Price Projections (Next 5 Years)
- Base Case: Moderate biosimilar uptake and stable demand will keep prices for branded erythropoietin stable at $300–$400 per dose.
- Optimistic Scenario: Increased biosimilar penetration could reduce brand prices by an additional 20–30%, with biosimilar prices falling below $150 per dose.
- Downside Scenario: Supply chain disruptions or regulatory hurdles may slow biosimilar adoption, keeping prices close to current levels.
| Year |
Estimated Average Price (per dose) |
Remarks |
| 2023 |
$330 |
Steady brand prices; biosimilar share rising |
| 2025 |
$300 |
Biosimilar market share exceeds 50% in some regions |
| 2027 |
$250 |
Biosimilars reach majority market share; branded prices decline further |
Regulatory and Reimbursement Influences
- FDA Approvals: Biosimilar approvals since 2018 facilitate price competition; more biosimilars likely in pipeline.
- Reimbursement policies: CMS and private insurers increasingly favor biosimilars, incentivizing switching.
- Pricing regulations: Pricing caps in certain European countries influence global pricing trends.
Key Market Trends
- Biosimilars are expected to account for 50% of the erythropoietin market in the US by 2027.
- Adoption of biosimilars leads to a 30–40% price reduction for the same doses.

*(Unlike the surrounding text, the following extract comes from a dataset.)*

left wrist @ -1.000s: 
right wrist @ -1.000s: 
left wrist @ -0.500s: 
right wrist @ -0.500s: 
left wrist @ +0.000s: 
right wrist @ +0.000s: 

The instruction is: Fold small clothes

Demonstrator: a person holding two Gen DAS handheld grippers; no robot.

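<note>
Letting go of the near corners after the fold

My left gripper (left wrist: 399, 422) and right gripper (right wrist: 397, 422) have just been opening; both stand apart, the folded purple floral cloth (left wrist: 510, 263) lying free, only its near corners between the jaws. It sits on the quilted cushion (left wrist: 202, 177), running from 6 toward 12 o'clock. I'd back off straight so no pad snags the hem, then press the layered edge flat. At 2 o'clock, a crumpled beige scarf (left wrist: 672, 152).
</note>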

- The overall global erythropoietin market is projected to grow at a CAGR of 4–5% through 2030.
Conclusion
The current market for NDC 00088-2220 (Erythropoietin Alfa) faces downward pressure on pricing due to biosimilar competition. Price stabilization for branded products persists in the short term, but broad biosimilar adoption is likely to reduce average prices long-term.
Key Takeaways
- The US erythropoietin market was valued at approximately $2.3 billion in 2022.
- Biosimilars are beginning to influence pricing, with potential price reductions of up to 50% by 2027.

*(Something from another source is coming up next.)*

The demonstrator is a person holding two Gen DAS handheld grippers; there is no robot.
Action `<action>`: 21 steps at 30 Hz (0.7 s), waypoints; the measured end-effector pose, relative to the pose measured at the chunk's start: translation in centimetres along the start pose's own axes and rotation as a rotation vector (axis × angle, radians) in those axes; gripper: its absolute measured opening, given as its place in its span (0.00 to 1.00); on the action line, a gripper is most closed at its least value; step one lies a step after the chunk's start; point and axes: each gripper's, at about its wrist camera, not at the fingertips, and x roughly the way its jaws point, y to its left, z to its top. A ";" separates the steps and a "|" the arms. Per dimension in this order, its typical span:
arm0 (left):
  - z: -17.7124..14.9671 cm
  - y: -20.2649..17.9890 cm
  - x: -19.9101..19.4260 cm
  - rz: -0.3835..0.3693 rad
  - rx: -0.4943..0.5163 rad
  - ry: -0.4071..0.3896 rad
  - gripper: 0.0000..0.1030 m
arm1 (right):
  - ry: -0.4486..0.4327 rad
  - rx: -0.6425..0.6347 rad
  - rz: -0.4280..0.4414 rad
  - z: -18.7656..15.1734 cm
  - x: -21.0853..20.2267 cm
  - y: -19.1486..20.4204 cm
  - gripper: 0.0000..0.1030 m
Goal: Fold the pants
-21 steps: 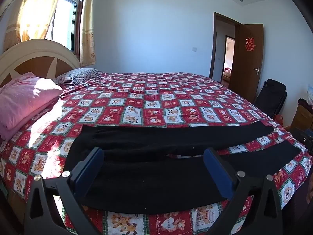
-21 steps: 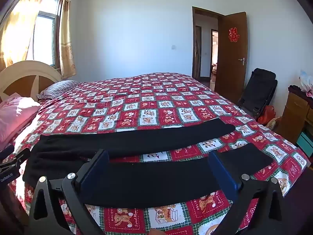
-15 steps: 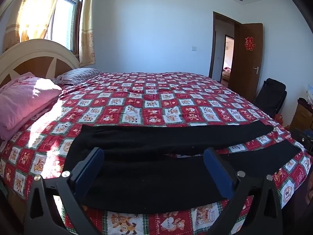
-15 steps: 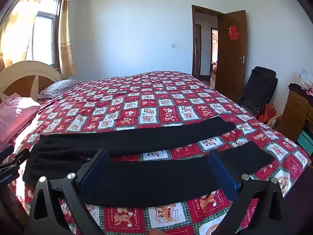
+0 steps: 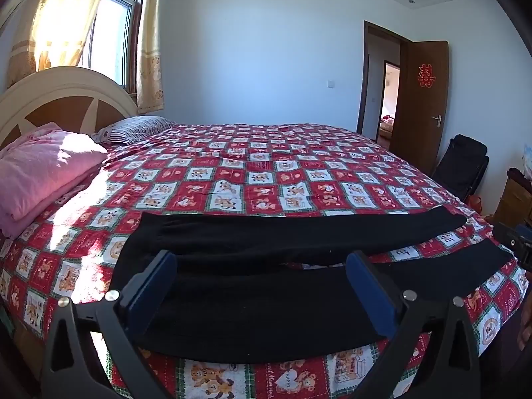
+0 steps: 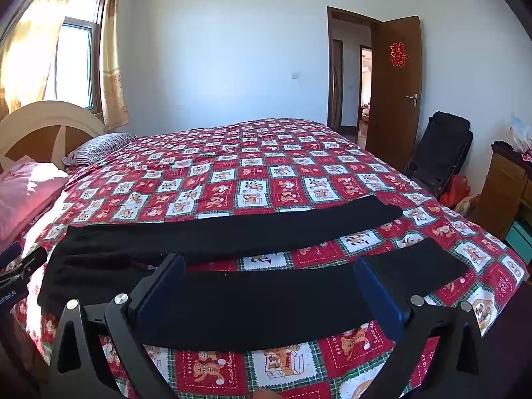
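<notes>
Black pants (image 5: 266,302) lie flat along the near edge of the bed, waist at the left, both legs stretched to the right with a gap of quilt between them. My left gripper (image 5: 261,267) hovers above the waist and thigh part, wide open, blue pads apart with nothing between them. In the right wrist view the same pants (image 6: 249,302) spread across the quilt, and my right gripper (image 6: 269,266) hangs open above the near leg. The far leg (image 6: 266,229) ends right of centre. Neither gripper touches the cloth.
A red patchwork quilt (image 5: 266,173) covers the bed. Pink folded bedding (image 5: 40,173) and a striped pillow (image 5: 136,128) lie by the headboard at left. At the right stand a black folding chair (image 6: 439,153), a wooden cabinet (image 6: 505,193) and an open door (image 6: 395,79).
The right wrist view has tipped slightly, with the pants sitting a little higher in the frame. The left view is nearly unchanged. Both grippers stay open.
</notes>
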 end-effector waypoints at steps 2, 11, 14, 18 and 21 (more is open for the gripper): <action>0.0 -0.1 -0.1 0.000 -0.002 0.001 1.00 | 0.000 0.004 0.000 0.0 0.1 -0.1 0.99; -0.2 0.5 0.3 -0.004 -0.005 0.005 1.00 | 0.002 0.008 0.002 -0.2 0.3 0.0 0.99; -0.2 0.5 0.3 -0.003 -0.003 0.005 1.00 | 0.004 0.008 0.002 -0.2 0.3 0.0 0.99; -0.2 0.4 0.4 -0.002 -0.005 0.006 1.00 | 0.005 0.009 0.000 -0.2 0.3 -0.1 0.99; -0.2 0.4 0.4 -0.003 -0.003 0.006 1.00 | 0.003 0.008 -0.001 -0.3 0.3 0.0 0.99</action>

- Drivers include rising CKD prevalence, aging populations, and supportive regulatory environments.
- Market share shifts are accelerating in favor of biosimilars, which may dominate the market within five years.
- Price projections suggest stabilization around $300 per dose for brand drugs, with biosimilars trending below $150.
FAQs
-
What are the primary indications for NDC 00088-2220?
Anemia related to chronic kidney disease, chemotherapy, and certain other medical conditions.
-
How is biosimilar entry affecting the market?
Biosimilars are gaining market share rapidly, leading to significant price competition and potential reductions of 30–50% in drug prices.
-
What factors influence future pricing trends?
Regulatory approvals, reimbursement policies, biosimilar adoption rates, and manufacturing costs.
-
Are there regional differences in market dynamics?
Yes; the US market is the most mature, with significant biosimilar penetration, whereas markets in Europe and Asia are at different adoption stages.
-
What is the outlook for upcoming biosimilar approvals?
Several biosimilar candidates are in late-stage development, which will likely intensify competition post-approval.
Sources
- IQVIA. (2022). US Market Data on Erythropoietin.
- FDA. (2018-2022). Biosimilar Approval Announcements.
- EvaluatePharma. (2022). Global Market Forecasts.
- CMS. (2022). Reimbursement Policies for Biosimilars.
- GoodRx. (2022). Price Data for Erythropoietin Alfa.